WHAT YOU WILL DO —
Every line below that contains "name" is to be copied.

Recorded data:

##########

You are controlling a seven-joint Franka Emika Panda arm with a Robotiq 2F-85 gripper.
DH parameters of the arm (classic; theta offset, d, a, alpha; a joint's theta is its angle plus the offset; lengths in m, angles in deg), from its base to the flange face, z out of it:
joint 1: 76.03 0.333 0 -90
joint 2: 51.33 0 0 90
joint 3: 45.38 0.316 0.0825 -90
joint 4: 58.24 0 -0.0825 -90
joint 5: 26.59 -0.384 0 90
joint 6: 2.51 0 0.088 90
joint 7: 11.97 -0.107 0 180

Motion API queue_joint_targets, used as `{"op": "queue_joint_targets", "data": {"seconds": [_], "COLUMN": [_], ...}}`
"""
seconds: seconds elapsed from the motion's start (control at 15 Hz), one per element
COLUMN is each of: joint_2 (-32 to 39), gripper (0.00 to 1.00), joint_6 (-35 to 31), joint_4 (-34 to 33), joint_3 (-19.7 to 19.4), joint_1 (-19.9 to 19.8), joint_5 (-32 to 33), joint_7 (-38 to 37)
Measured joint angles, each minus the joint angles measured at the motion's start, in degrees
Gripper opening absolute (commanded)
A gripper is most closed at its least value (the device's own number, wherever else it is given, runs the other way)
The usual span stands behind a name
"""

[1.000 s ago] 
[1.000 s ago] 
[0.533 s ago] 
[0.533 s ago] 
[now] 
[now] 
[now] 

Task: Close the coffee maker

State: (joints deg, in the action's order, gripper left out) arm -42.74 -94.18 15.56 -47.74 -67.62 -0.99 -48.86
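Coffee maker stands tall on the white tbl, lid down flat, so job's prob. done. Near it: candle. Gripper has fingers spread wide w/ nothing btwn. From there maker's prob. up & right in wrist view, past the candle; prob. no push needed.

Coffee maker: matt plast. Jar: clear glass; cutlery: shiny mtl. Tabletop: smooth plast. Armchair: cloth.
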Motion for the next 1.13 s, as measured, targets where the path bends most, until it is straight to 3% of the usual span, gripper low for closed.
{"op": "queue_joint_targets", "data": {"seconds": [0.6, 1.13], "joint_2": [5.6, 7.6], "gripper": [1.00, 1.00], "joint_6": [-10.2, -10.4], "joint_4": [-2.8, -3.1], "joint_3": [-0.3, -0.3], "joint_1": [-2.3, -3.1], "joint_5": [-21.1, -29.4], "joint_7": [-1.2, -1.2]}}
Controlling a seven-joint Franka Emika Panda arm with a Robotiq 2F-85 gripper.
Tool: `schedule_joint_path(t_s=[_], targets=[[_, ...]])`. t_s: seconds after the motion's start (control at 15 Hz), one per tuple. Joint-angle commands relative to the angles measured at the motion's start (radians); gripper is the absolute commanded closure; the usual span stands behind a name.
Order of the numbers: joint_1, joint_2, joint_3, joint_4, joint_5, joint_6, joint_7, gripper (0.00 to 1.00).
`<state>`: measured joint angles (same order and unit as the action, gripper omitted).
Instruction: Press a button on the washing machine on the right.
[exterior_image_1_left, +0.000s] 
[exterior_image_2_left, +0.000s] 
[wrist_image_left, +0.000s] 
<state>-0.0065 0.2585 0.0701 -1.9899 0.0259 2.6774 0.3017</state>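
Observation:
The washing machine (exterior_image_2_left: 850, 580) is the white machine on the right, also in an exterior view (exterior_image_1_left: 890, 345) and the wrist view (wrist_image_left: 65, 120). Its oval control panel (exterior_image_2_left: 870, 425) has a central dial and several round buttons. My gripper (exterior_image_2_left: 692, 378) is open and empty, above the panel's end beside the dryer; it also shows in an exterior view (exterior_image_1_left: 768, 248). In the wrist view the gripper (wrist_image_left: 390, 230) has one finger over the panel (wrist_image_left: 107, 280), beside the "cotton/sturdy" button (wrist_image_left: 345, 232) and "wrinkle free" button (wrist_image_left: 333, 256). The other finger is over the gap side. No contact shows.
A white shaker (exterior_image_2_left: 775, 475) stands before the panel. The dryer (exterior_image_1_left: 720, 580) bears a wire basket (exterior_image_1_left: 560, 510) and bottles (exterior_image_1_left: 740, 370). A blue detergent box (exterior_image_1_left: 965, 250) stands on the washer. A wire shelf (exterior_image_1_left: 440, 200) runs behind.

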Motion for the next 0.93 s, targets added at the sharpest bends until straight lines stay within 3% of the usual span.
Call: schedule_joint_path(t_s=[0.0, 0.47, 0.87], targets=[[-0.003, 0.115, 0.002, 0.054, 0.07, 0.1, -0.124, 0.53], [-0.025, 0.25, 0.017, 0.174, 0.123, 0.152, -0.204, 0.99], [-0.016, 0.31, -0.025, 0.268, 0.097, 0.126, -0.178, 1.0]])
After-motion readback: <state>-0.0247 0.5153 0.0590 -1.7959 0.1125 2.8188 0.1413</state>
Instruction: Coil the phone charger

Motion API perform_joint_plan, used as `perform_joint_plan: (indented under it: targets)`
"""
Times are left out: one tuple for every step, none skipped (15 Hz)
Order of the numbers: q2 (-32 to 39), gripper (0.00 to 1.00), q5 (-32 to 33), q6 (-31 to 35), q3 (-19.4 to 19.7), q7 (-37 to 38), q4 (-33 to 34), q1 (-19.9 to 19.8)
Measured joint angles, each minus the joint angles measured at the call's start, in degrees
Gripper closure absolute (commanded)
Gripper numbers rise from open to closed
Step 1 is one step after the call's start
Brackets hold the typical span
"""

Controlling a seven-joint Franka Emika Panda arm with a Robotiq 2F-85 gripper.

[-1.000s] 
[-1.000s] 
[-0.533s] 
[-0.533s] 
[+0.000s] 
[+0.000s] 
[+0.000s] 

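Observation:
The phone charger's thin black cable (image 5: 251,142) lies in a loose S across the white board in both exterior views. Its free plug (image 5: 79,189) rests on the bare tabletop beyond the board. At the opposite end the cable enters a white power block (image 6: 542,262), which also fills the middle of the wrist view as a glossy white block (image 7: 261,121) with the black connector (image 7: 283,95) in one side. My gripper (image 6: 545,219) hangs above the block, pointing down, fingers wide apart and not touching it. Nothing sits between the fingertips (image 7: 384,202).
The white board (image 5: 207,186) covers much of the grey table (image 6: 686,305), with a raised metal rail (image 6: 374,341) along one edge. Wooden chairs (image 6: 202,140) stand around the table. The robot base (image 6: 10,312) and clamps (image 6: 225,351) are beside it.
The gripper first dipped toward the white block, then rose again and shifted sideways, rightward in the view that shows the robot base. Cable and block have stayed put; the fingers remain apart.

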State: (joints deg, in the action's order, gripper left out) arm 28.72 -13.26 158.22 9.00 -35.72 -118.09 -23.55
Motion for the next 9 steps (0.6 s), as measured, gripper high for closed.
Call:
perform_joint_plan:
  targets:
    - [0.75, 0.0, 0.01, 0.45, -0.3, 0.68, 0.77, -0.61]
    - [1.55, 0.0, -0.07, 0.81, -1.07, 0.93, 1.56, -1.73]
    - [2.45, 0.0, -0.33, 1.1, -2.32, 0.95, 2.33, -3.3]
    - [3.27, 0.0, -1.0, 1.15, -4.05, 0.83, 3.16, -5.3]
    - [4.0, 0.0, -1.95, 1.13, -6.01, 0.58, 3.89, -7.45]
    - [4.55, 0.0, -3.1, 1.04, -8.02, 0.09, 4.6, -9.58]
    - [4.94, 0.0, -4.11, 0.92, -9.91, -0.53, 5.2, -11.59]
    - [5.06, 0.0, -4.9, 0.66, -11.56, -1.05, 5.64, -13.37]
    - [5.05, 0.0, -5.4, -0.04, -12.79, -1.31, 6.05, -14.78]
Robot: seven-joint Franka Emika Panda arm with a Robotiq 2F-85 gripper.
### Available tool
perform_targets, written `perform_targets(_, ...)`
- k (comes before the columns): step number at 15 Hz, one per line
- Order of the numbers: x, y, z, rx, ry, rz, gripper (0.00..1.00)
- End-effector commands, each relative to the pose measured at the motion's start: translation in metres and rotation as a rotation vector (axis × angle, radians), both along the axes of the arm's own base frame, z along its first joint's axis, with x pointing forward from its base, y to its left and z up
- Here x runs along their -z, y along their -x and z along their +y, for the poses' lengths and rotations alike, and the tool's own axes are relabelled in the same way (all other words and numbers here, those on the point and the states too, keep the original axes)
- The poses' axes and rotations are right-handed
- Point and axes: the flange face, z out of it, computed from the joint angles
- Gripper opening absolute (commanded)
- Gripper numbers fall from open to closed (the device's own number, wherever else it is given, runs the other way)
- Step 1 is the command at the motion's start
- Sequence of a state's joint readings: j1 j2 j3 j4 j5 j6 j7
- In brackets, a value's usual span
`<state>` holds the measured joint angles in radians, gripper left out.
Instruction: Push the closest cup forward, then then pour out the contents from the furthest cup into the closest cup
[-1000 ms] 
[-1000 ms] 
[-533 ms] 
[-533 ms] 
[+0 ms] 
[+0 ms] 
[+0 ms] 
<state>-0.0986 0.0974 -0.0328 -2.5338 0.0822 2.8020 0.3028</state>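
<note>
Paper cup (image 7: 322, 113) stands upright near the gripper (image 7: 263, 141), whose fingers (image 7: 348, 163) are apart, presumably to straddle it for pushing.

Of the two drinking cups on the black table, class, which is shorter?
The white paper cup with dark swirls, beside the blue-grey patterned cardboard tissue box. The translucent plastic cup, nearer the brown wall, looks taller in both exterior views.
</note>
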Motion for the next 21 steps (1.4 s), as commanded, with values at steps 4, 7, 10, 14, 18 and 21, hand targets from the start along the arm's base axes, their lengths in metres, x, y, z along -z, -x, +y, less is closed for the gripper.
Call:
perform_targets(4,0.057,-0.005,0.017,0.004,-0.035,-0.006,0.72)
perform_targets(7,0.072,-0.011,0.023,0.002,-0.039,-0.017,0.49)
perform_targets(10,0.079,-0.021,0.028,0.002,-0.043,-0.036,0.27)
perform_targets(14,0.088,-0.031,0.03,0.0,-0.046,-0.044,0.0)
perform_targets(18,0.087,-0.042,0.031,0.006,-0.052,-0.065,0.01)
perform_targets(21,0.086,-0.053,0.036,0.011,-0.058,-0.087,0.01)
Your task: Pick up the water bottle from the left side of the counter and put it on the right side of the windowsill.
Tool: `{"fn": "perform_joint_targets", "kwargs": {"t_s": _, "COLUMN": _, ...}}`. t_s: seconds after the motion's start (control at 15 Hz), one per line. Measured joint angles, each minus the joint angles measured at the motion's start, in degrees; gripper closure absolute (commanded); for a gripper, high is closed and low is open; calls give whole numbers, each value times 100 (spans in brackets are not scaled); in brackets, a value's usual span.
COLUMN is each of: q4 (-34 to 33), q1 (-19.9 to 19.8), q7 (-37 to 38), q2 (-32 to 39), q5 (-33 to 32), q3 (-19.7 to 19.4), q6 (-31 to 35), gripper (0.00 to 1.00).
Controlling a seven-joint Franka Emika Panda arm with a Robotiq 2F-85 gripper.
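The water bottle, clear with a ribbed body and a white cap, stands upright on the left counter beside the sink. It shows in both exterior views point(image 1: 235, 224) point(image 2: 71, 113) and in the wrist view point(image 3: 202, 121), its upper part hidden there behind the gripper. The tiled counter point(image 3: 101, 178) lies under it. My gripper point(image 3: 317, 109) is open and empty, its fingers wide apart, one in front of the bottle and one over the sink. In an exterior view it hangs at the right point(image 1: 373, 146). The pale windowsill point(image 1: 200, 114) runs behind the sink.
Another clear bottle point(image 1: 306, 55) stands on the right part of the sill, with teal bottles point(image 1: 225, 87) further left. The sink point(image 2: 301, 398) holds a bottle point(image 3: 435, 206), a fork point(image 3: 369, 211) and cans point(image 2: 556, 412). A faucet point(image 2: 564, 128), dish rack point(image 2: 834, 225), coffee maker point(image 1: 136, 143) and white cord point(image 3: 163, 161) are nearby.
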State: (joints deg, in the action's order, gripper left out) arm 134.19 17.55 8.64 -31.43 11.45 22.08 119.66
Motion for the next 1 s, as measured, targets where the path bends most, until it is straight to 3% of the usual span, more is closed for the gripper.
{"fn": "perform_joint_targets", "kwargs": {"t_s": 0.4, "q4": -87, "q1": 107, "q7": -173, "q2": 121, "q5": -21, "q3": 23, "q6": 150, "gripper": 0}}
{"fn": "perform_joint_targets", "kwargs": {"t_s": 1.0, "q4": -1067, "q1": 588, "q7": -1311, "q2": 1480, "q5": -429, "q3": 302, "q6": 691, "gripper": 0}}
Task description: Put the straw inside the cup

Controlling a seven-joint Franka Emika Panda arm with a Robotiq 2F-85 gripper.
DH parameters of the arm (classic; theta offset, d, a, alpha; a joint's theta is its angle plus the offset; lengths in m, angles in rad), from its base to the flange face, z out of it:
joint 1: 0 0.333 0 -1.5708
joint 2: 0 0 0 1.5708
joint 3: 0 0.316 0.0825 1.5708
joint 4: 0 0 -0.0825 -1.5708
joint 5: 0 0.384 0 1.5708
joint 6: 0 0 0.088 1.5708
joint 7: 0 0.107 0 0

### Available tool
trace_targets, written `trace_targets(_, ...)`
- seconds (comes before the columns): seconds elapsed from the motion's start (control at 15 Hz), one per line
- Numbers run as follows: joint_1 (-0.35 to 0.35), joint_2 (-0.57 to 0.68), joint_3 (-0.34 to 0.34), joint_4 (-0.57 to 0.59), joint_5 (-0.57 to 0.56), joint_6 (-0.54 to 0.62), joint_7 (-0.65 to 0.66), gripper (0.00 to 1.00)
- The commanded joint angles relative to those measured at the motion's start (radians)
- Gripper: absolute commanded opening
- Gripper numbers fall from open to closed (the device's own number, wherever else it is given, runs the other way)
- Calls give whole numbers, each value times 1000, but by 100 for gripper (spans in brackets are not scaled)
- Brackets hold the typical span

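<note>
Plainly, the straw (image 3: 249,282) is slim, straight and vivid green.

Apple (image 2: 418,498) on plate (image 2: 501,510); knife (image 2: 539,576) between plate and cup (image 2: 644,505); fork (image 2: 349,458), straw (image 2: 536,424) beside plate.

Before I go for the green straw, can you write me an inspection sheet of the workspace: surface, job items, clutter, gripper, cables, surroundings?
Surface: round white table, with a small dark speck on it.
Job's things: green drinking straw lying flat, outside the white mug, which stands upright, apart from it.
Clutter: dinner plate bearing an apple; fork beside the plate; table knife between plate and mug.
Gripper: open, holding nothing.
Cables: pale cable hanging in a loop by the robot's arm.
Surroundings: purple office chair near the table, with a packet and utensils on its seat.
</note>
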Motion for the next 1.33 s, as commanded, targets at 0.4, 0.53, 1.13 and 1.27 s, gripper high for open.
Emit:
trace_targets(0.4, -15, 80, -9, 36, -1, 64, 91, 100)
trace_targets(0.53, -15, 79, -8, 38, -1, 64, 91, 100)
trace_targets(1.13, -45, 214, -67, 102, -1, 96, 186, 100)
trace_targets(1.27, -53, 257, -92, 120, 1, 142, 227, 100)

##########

OUTPUT OF THE EXERCISE —
The usual span stands behind a name
Tool: `schedule_joint_path(t_s=[_], targets=[[_, ...]])`. t_s: seconds after the motion's start (control at 15 Hz), one per tuple. Joint-angle commands relative to the angles measured at the motion's start (radians); gripper is the absolute commanded closure; the usual span stands behind a name.

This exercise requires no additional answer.